Repeat viewings of three productions stood out this year. I saw Natasha, Pierre & The Great Comet of 1812 the first time in 2012’s truly immersive experience for less than 100 at Ars Nova, the second time in 2013’s Kazino tent in the Meatpacking district, and finally the current Broadway production of a short section of Tolstoy’s War and Peace presented as a sung-through dramatic tale of letters and 19th century Russian rich people playing games. I visited Stephen Karam’s The Humans three times during the year (and have just scheduled a fourth visit in early 2017 before the production closes), a haunting and magnificently crafted inter-generational family story of contemporary Manhattan life. These visits were in three different theaters — the Roundabout’s Laura Pels and the Helen Hayes in January and the Schoenfeld in September. Two fall visits to The Wolves by Sarah DeLappe about a girls’ soccer team introduced me to a powerful young playwright who crafted a marvelous world populated completely by strong, complex, active female characters.

Seven new creations were favorites among many single viewings this year.
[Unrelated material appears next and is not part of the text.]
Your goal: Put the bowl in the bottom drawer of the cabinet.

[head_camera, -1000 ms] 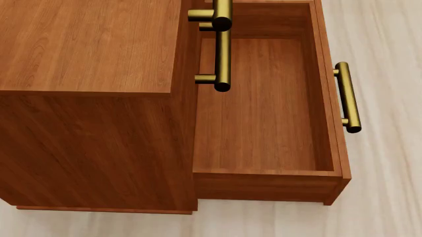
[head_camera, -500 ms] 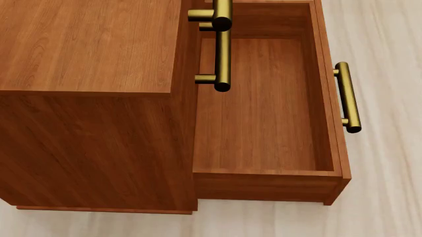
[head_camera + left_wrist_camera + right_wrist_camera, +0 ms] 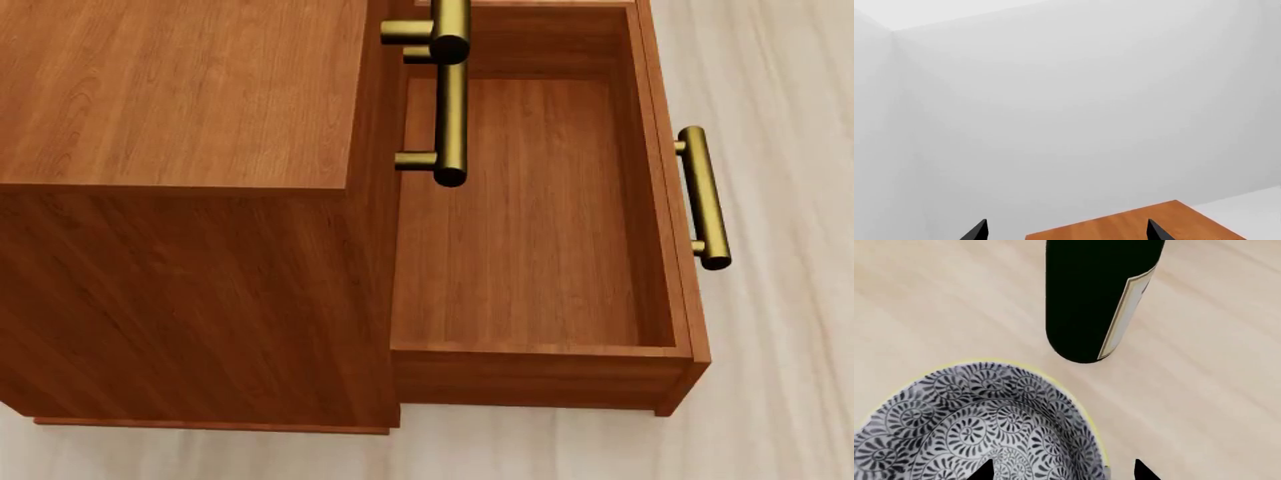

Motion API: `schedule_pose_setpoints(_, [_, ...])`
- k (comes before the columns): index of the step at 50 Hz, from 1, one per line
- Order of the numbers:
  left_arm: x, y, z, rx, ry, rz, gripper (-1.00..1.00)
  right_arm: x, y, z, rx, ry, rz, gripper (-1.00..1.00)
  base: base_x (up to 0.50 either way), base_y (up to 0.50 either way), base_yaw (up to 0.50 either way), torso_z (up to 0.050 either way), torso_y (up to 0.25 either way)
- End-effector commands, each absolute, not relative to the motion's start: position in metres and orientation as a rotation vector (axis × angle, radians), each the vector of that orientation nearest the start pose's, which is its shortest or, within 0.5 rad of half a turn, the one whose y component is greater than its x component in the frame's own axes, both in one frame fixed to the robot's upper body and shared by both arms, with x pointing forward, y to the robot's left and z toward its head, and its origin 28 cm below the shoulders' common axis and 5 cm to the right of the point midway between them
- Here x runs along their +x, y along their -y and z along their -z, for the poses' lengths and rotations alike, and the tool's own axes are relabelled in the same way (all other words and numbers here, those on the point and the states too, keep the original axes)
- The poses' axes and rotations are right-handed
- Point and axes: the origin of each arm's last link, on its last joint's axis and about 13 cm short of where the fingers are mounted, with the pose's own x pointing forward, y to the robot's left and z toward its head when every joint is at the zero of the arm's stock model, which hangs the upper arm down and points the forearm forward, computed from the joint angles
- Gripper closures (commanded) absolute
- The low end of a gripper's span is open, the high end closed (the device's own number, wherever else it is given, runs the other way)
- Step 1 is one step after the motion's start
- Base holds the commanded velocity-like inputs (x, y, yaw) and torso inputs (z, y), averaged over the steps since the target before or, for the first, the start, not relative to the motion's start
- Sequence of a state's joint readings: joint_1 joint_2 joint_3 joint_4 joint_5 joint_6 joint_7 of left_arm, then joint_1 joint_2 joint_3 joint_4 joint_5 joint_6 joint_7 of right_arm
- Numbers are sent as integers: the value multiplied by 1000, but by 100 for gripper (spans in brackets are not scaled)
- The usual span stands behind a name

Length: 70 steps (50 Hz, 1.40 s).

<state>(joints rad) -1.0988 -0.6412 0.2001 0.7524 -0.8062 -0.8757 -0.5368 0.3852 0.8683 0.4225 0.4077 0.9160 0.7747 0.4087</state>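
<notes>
Right arm poised over the bowl; bottom drawer pulled out and empty.

The small round white ceramic bowl with dense blue-grey floral pattern [image 3: 981, 425] sits on a pale wooden surface [image 3: 1201, 390], directly under the right gripper [image 3: 1062, 471]. Its two black fingertips are spread, one over the bowl's inside and one past its rim, clasping nothing. A dark glass bottle with a cream label [image 3: 1097, 295] stands just beyond the bowl. The left gripper [image 3: 1066, 232] points at a blank wall, fingertips apart and empty, so the right arm is nearer. The shallow reddish-brown wooden bottom drawer [image 3: 534, 220] juts from the boxy reddish-brown wooden cabinet [image 3: 187, 200], with no bowl in it yet.
</notes>
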Motion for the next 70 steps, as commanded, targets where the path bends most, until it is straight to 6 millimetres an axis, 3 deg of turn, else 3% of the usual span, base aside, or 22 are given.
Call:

Lynn Nottage’s Sweat at the Public, slated for a Broadway transfer, speaks powerfully about the swift transition in the life conditions for downsized working class men and women in American’s industrial north; Qui Nguyen’s Vietgone at MTC tells a Vietnamese American story of loss and assimilation and pain in a graphic comic sensibility; Marie and Rosetta at Atlantic Stage, a two-hander with music, delivers a rousing, inspiring, and mostly true gospel ghost story; Richard Nelson’s trio of plays illuminates the middle class Gabriel family in their Rhinebeck New York kitchen: Hungry in March, What Did You Expect? in September, and Women of a Certain Age in November; and a quietly entrancing new musical The Band’s Visit, at Atlantic Theatre captures the gentle disruptions in a small Israeli town when an Egyptian military band ends up there briefly by mistake.
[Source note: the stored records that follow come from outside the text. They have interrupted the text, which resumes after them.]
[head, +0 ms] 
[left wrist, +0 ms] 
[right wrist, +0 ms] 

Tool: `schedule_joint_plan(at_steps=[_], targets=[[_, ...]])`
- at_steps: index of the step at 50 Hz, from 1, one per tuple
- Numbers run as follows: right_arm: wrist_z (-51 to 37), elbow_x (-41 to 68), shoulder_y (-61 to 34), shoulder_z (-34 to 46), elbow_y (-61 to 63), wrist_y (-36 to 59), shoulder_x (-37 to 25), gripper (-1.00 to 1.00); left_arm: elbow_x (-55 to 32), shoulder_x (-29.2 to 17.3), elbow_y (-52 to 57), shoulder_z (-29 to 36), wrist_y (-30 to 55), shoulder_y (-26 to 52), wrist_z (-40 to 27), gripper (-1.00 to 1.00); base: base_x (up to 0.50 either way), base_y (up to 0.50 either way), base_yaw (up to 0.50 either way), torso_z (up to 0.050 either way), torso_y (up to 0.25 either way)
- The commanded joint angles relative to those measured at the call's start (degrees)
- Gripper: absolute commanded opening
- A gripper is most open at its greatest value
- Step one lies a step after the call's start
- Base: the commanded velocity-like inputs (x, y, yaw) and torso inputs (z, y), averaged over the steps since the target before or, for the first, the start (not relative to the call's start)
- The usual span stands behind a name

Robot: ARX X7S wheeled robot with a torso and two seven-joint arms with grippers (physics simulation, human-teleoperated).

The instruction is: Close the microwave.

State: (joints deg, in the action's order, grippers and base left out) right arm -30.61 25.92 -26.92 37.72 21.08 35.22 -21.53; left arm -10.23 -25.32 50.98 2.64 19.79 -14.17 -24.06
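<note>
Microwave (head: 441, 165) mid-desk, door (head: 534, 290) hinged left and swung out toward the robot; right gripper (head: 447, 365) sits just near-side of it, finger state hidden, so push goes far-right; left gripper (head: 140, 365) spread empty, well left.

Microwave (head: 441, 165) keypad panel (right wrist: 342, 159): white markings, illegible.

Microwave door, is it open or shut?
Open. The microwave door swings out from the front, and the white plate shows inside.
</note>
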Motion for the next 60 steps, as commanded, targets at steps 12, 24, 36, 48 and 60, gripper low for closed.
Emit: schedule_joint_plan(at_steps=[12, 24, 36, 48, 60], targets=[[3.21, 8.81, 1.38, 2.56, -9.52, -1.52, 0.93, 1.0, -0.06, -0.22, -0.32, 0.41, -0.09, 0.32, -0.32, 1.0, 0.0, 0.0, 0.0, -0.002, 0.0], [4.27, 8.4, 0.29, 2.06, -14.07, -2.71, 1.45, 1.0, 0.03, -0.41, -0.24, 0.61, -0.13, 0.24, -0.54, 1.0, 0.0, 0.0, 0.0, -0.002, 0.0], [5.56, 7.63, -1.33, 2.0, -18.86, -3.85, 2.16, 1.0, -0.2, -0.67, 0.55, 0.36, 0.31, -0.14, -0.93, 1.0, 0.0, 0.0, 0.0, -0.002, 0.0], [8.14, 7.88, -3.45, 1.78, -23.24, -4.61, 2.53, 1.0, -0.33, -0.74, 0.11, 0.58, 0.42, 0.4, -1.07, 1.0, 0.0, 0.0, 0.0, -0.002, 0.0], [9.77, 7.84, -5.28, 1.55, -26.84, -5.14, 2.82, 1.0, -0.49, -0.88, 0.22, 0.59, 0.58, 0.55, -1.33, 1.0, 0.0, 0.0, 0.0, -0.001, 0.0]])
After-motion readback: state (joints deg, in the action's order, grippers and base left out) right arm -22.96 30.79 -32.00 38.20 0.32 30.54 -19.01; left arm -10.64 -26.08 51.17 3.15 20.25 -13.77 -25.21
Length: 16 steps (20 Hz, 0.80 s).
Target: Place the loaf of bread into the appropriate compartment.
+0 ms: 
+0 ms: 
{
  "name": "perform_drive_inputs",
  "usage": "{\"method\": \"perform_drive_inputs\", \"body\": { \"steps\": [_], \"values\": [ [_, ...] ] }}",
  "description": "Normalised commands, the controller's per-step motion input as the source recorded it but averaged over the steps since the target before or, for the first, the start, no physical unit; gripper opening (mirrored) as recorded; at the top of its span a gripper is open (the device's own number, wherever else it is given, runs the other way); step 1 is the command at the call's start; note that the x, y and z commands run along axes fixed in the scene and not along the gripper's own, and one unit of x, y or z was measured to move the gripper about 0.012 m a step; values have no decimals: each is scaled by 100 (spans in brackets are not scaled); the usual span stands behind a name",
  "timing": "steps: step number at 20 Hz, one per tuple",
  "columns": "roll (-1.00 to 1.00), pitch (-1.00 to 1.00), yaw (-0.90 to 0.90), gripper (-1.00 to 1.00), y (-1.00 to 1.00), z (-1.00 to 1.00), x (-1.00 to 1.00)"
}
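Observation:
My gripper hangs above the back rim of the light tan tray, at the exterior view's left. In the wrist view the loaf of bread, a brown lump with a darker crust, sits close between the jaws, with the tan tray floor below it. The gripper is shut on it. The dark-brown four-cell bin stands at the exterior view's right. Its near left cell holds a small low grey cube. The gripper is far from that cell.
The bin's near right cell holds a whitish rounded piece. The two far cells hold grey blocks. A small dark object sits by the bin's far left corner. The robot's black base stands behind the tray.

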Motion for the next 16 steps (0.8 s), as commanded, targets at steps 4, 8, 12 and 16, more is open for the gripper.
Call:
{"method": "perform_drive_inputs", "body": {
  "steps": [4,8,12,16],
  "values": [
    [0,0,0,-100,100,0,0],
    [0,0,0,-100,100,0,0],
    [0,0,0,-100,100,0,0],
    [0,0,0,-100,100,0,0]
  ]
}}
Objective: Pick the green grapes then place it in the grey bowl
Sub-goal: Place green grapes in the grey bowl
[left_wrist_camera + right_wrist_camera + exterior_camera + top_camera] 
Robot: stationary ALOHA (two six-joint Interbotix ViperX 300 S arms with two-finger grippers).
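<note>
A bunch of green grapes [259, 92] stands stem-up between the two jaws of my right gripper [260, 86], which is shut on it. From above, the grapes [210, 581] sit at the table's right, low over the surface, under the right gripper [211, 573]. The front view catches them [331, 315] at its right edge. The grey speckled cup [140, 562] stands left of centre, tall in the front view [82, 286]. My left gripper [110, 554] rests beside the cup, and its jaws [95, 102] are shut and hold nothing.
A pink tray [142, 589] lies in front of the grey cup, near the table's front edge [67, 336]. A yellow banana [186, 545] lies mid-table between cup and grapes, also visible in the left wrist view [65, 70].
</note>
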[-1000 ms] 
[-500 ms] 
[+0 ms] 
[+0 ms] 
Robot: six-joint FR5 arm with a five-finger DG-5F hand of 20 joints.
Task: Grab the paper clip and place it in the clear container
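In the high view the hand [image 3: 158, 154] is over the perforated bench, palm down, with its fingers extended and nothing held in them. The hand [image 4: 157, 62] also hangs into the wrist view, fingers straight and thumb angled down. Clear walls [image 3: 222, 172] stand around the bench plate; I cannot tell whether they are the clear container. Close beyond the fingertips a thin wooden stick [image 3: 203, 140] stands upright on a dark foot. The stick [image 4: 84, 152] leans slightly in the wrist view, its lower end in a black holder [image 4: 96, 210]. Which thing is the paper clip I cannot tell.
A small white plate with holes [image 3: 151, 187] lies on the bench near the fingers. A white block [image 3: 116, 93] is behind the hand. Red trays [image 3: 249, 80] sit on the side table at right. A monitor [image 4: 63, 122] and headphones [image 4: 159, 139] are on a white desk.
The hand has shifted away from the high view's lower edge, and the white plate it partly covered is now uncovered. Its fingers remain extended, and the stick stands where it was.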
And five revivals wowed me. David Hare’s Plenty in a modernist take on wartime bravery and postwar trauma and assimilation at the Public; Brian Friel’s Afterplay in the Irish Rep basement theater that imagines a meeting between two Chekhov’s characters from Uncle Vanya and Three Sisters in a Moscow cafe, and in the newly refurbished Irish Rep upstairs theater a smashing small-scale return to Finian’s Rainbow that delightfully honors the laughter-through-tears cabaret standards “Old Devil Moon” and “Look to the Rainbow” and “If This Isn’t Love” in a repeatedly extended run; Athol Fugard’s Master Harold … and the boys at Signature with musings about power and class and race that resonate with our contemporary political climate; and a New Group production of Sweet Charity that re-imagines a dance hall dreamer’s life on a small-scale that provides audiences with thrilling proximity to the performance of Sutton Foster as Charity.

Finally, and perhaps first, certainly in its own category (or categories): the multi-chapter, multi-decade creation Taylor Mac: A 24-Decade History of Popular Music ambled through several years of development and a number of venues before it landed at St. Ann’s in Brooklyn for a several week stay in fall 2016. Different decades occupied different evenings and there was one 24-hour endurance run of the entire set of creations that I did not attend. I saw one decade (1900-1909) in 2012 at the Manhattan JCC (then entitled “Sleep Fast We Need the Pillow”) and two other decades in development at Joe’s Pub in July of this year. I did see three decades as finally realized at the splendid St. Ann’s Brooklyn home at the end of September (Act VI covering 1926-1956) and it was splendid — an exercise in stagecraft, in costuming, in community building, in song stylings, in pageantry. This talent, his musicians and his minions, my friends, are a prime reason to live in this part of the world, to be living now.

Good-bye to all that, 2016, and bring on 2017.